Review by Espen Andersen of Applied Abstractions
“David Trafford and Peter Boggis are those kinds of under-the-radar strategy consultants that ever so discreetly (and dare I say, in their inimitable British way) travel the world, advising enormous companies most civilians have never heard of about such issues as how to organise your internal departments so that they are capable of responding to technical change. (I should know, because I worked with them, first in CSC and then in the Concours Group, between 1994 and 2009.)

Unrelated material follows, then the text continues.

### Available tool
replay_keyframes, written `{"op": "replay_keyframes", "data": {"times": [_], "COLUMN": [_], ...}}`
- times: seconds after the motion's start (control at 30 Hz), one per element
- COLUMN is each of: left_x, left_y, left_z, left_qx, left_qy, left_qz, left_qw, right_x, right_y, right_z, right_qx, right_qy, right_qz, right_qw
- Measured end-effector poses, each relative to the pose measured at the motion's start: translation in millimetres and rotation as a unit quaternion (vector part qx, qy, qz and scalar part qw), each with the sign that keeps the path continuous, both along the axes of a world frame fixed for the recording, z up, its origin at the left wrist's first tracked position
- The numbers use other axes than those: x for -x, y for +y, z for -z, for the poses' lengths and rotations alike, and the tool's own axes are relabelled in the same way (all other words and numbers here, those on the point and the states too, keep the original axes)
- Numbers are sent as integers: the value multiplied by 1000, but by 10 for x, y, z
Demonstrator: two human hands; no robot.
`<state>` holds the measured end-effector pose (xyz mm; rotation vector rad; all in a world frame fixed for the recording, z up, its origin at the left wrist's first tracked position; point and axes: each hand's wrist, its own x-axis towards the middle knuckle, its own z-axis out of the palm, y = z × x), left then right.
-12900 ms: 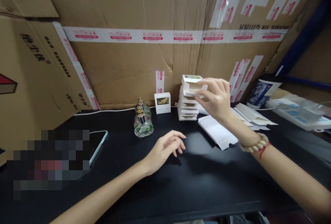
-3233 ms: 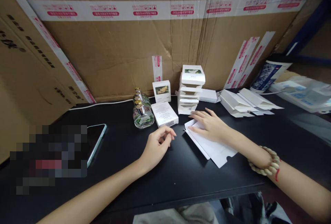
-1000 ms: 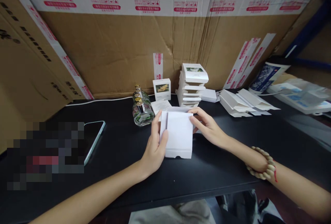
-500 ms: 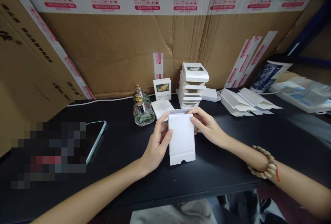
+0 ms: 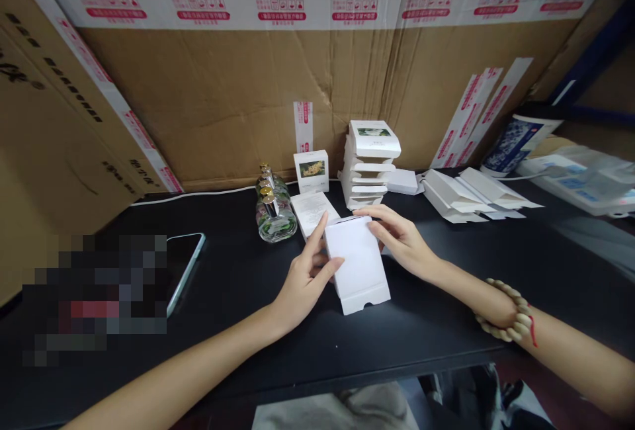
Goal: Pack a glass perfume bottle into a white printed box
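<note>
Left hand [image 5: 297, 284] and right hand [image 5: 404, 241] gripped the white carton [image 5: 356, 258], its long axis slanting toward lower right.

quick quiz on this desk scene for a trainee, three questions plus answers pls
1. True or false: both the left hand and the right hand touch a plain white carton.
2. Which thing stands upright between the glass bottles and the stack of white boxes?
a) the phone
b) a white box with a yellow flower picture
c) the patterned cup
3. Fill in the blank: the beaded bracelet is on the ____ wrist.

Key: 1 true; 2 b; 3 right
</note>
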<state>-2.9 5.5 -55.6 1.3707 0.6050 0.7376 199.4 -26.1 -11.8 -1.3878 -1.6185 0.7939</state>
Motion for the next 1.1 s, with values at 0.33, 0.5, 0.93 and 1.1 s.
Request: {"op": "replay_keyframes", "data": {"times": [0.33,0.5,0.93,1.1], "left_x": [-20,-25,-62,-52], "left_y": [10,63,70,32], "left_z": [-73,-91,-65,-138], "left_qx": [62,206,312,276], "left_qy": [11,-5,-113,-89], "left_qz": [-30,-31,-65,-15], "left_qw": [998,978,941,957], "right_x": [-9,-16,59,35], "right_y": [19,28,-84,-30], "right_z": [48,93,80,202], "right_qx": [47,74,-112,-190], "right_qy": [8,2,-177,-185], "right_qz": [-10,-8,-105,-82], "right_qw": [999,997,972,961]}}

Now David and Peter have begot a book, Beyond Default, that provides a perspective on strategy and organisational change less built on fashionable frameworks than on solid experience. Their focus is on how organisations fail to see changes in their environment and develop strategies – real strategies – to adapt to them. The reasons are many, but most important is the fact that organisations have developed processes and measures to do what they currently do, and the focus on those particulars does not permit stepping back and seeing the bigger picture. Instead, companies carry on towards a “default” future – and, crucially, that future may be declining. Companies need to know what they don’t know and what they do not have the capabilities to do – and to acquire those capabilities when necessary. To do that, the authors advocate experiential learning – seeing for yourself what the future looks like by seeking it out, preferably as a group of managers from the same organisation experiencing and reflecting together.”